New-Order Transaction
The New-Order transaction is a mid-weight, read-write single database transaction designed to reflect on-line database activity typically found in production environments. The transaction performs seven to seventeen row selections, six to sixteen row selections with updates, and seven to seventeen row insertions, and is executed 45% of the time.
Payment Transaction
The Payment transaction is a light-weight, read-write database transaction that updates a customer's balance and reflects payment on a district's and warehouse's sales statistics. The transaction performs an average of two row selections, six row selections with updates, and two row insertions, and is executed 43% of the time.
Order-Status Transaction
The Order-Status transaction is a mid-weight read-only data transaction that queries the status of a customer's most recent order. The transaction performs two row selections and nine to nineteen row selections with updates, and is executed 4% of the time.
Delivery Transaction
The Delivery transaction is a database transaction that processes up to ten new orders. The transaction performs two row selections, six to sixteen row selections with updates, and one row deletion, and is executed 4% of the time.
Stock-Level Transaction
The Stock-Level transaction is a heavy read-only database transaction that determines the number of recently sold items that have a stock level below a specific threshold. The transaction performs up to 900 row selections and is executed 4% of the time.
Remote Terminal Emulators
A remote terminal emulator (RTE) simulates the activities of a person at a terminal console executing one of the five transactions supported by the database. The RTE is designed to either connect to a client system in order to access the database in a three-tier model.

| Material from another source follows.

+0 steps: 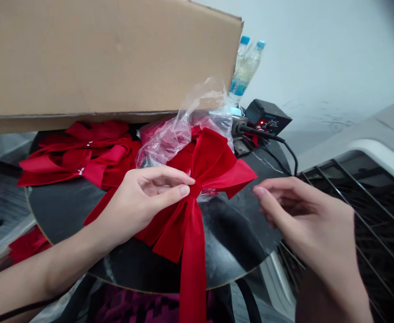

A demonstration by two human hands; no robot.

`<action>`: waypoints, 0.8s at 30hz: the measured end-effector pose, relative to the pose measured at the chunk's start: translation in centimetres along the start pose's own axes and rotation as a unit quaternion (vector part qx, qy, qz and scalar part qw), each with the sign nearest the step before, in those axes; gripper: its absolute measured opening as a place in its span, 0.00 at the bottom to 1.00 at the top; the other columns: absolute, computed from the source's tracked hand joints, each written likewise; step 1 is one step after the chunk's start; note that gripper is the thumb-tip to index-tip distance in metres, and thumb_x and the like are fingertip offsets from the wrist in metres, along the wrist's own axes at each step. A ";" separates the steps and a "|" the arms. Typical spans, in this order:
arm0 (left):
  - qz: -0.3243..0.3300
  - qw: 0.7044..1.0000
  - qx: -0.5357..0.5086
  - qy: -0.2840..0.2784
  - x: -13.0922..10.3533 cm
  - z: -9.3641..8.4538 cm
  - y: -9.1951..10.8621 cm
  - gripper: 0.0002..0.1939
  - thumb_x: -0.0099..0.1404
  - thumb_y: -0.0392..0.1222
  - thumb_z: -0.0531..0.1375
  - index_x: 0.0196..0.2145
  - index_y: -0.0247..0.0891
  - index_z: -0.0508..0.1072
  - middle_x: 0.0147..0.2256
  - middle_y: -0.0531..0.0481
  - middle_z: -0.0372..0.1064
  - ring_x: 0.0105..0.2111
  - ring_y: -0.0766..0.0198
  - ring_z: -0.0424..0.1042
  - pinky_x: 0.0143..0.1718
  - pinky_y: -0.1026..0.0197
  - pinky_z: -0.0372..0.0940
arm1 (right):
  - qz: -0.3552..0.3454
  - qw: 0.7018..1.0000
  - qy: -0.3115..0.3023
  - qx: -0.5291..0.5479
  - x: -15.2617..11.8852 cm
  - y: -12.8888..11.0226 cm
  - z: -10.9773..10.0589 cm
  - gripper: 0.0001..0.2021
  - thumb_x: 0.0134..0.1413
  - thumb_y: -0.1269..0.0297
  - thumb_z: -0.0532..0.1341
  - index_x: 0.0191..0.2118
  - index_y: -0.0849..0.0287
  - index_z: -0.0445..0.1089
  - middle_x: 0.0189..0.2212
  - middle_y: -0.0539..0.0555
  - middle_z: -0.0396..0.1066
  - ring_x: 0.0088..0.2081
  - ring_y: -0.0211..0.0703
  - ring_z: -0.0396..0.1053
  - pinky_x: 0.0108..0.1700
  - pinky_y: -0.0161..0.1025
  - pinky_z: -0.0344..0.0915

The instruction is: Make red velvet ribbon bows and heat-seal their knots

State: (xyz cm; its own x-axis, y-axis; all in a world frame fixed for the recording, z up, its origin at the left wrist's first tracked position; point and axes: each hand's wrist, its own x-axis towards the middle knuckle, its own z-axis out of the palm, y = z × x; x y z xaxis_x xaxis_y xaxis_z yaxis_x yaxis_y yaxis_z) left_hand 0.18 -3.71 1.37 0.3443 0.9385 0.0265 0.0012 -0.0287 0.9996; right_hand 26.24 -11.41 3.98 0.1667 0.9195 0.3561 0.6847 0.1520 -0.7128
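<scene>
A red velvet bow (213,154) is held up over the round black table, its loops spread to the upper right and a long ribbon tail (193,264) hanging past the table edge. My left hand (146,193) pinches it at the central knot between thumb and forefinger. To the right, apart from the bow's loop, my right hand (307,220) is curled with thumb and forefinger close together. Whatever may be between those fingertips is too small or hidden to make out. More finished red bows (79,161) with silvery ties lie at the left.
A large cardboard box (109,58) stands at the back of the black table (244,237). Clear plastic wrapping (170,139) lies behind the bow. Plastic bottles (247,67), a black control box (267,117) with a lit red light and a cable are at back right. A slatted appliance (358,179) stands right.
</scene>
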 end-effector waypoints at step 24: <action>-0.055 0.998 -0.010 0.020 0.8 0.2 -0.4 0.06 0.61 0.40 0.72 0.38 0.44 0.86 0.40 0.49 0.85 0.44 0.57 0.83 0.52 0.60 0.75 | 0.045 0.977 0.146 0.151 16.8 13.4 5.9 0.20 0.49 0.61 0.72 0.47 0.60 0.73 0.31 0.53 0.79 0.31 0.44 0.79 0.38 0.40 0.76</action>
State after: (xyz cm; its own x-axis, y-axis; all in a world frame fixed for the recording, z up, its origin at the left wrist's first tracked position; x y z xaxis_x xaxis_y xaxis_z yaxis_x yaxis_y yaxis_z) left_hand 0.64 -3.03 1.00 0.3048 0.9487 -0.0842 0.0177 0.0827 0.9964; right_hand 34.02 8.20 -3.19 0.4419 0.7987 0.4085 0.4237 0.2156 -0.8798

The RTE is also designed so that it can be controlled by an external process. The external process is a monitoring program that manages drivers across multiple systems.
The RTE is designed as a multi-threaded program where each thread of activity represents a single terminal accessing the database. Ten terminals are simulated for every warehouse that the database is configured for. Each terminal records every interaction attempted and the response time from the point where the request is sent to when the response has been received.
Clients
The clients are terminal concentrators that allows more than one terminal to share a connection to the database system. The client program starts up a listener to handle terminal requests and a pool of threads to process transaction requests. A new thread is created for each terminal connecting to the client to.